USGS Logo

CERT Logo

U. S. DEPARTMENT OF THE INTERIOR
U.S. GEOLOGICAL SURVEY


The North Sakhalin Neogene Total Petroleum System of Eastern Russia

by 

Sandra J. Lindquist
 

Open-File Report 99-50-O


PROVINCE GEOLOGY
Province Boundary and Geographic Setting
Sakhalin Island is part of the northwestern Pacific rim, adjacent to the southeasternmost coast of mainland Russia, directly north of Japan’s Hokkaido Island, and between the Sea of Okhotsk and the Tatar Strait (fig. 1). The North Sakhalin Basin geologic province includes much of the northern half of the island plus northwestern (Baykalo-Pomor syncline) and northeastern (North Sakhalin and Pogranichnyy grabens) offshore areas (red outline on fig. 1). The 84,000-sq-km province area (72% offshore, 28% onshore) is within latitude 47.5° to 55.5° N. and longitude 140° to 146° E. Southwest of the province are the onshore East and West Sakhalin uplifts, the offshore Tatar Strait and Terpeniya Bay Basins, and the Sikhote-Alin Folded Region of the Russian mainland. East of the province is the offshore Deryugin Basin.

Geologic Setting
Until the end of the Early Cretaceous Neocomian Epoch, the area adjacent to where the North Sakhalin Basin would develop was an offshore, eastern passive continental margin of the Bureinsk massif located on the Asian continent (Parfenov and Natal’in, 1985). Aptian to Paleogene plate collision resulted in subduction of oceanic crust from an eastern direction; the creation and subsequent consolidation of the Sikhote-Alin volcanic arc and its forearc and backarc basins (west of Sakhalin Island); and the accretion of sedimentary wedges that would form the core of Sakhalin Island.

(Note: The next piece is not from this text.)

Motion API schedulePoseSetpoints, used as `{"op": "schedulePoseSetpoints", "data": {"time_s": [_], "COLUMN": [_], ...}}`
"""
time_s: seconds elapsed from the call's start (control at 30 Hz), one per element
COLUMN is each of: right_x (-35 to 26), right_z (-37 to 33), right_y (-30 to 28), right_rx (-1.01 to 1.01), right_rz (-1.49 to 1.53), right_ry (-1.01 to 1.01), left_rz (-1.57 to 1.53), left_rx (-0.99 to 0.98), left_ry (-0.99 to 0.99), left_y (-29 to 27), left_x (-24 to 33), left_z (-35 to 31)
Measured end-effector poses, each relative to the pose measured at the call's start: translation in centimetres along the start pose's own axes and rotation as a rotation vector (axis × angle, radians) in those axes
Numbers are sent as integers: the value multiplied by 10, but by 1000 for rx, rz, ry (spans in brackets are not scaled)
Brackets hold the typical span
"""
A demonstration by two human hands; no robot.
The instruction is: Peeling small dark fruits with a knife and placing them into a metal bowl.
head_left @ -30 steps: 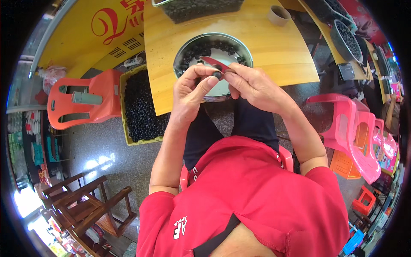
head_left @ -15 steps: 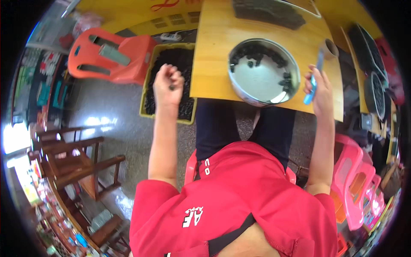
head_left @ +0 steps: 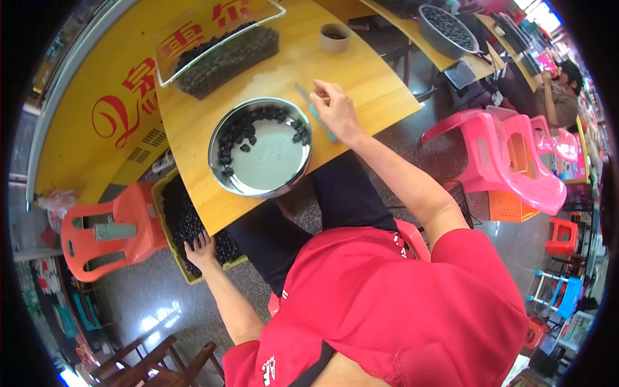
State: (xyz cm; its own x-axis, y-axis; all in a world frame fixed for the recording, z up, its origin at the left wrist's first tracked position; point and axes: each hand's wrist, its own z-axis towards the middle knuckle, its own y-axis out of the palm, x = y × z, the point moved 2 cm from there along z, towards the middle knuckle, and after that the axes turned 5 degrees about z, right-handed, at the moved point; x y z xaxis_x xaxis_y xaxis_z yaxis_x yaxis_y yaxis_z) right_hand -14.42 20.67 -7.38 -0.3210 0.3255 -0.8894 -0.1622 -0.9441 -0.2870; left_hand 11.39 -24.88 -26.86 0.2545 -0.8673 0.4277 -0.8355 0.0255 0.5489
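Observation:
My left hand is lowered to the near edge of a yellow-rimmed crate, its fingers apart over small dark rounded pieces. Nothing shows in that hand. On the table, my right hand is curled round a knife with a blue handle; the blade points away from me, and the fingers partly cover the grip. Left of this hand stands a round metal basin, with dark lumpy pieces along its far and left sides and pale bare bottom in the middle.
A clear plastic box full of dark pieces and a cup of dark liquid stand farther back on the wooden table. An orange chair adjoins the crate. Pink chairs and a seated person are at the right.
My view has turned to the right. My left hand, earlier raised with a small dark piece in its fingers, has dropped to the crate. My right hand has moved farther over the table with the knife.

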Motion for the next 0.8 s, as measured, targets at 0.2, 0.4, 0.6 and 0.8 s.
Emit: {"op": "schedulePoseSetpoints", "data": {"time_s": [0.2,0.4,0.6,0.8], "right_x": [32,96,127,107], "right_z": [46,114,115,143], "right_y": [-83,-249,-342,-337], "right_rx": [203,528,445,443], "right_rz": [-402,-873,-1128,-1062], "right_ry": [-256,-67,801,940], "left_rz": [-16,5,123,269], "left_rx": [-27,-52,106,119], "left_ry": [-20,-44,-15,-2], "left_y": [3,-22,-39,-48], "left_x": [-31,-40,-52,-57], "left_z": [-9,-2,1,10]}}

North Sakhalin Basin is a deep (to 8 km), Tertiary strike-slip downwarp associated with the major, north-south trending Hokkaido-Sakhalin-Kashevarov en echelon dextral shear system (Mochalov, 1983; Worrall and others, 1996). The basin is filled with Paleocene and post-Paleocene siliciclastic marine sediments and eastward-prograding deltaic deposits of the paleo-Amur River (fig. 1 and fig. 2).

Sakhalin Island and most of the North Sakhalin Basin unconformably overlie Cretaceous to Paleocene deformed and metamorphosed accretionary rocks of a complex continental suture (fig. 2 and fig. 3a), including flysch, blueschists, melange and ophiolites. In westerly and northerly directions, approximate age-equivalent paleo-Amur strata are underlain by partly conformable Cretaceous to Paleocene flysch and forearc strata and by volcanic and intrusive rocks that crop out locally on western Sakhalin Island and on the Russian mainland. East of the suture zone (east of Sakhalin Island and under the Okhotsk Sea), Eocene to Recent strata are underlain by acoustically distinct basement rocks of the Okhotsk crustal block that collided with the Bureinsk massif.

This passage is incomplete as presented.